* AIM OF THE TASK *
Output the whole listing with nothing altered.
━━━━
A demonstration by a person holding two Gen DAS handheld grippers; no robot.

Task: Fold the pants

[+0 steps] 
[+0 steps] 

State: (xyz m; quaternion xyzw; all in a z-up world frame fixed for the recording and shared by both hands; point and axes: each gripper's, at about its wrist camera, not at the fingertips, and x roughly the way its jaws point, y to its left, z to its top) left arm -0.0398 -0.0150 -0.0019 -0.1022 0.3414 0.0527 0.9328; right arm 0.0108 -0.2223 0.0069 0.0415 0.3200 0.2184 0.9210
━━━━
* RESPONSE AREA *
A demonstration by a person holding two Gen DAS handheld grippers; no robot.

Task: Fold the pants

[+0 steps] 
[+0 steps] 

State: (xyz m; quaternion xyzw; all in a z-up world frame fixed for the recording and shared by both hands; point and axes: each gripper's, at about its wrist camera, not at the fingertips, and x roughly the way its jaws point, y to its left, z to its top) left arm -0.0398 -0.0150 -0.0019 -0.1022 0.3414 0.0527 0.9328; right arm 0.0108 -0.2223 0.0069 0.0415 0.3200 0.2184 0.9210

The exercise requires nothing else.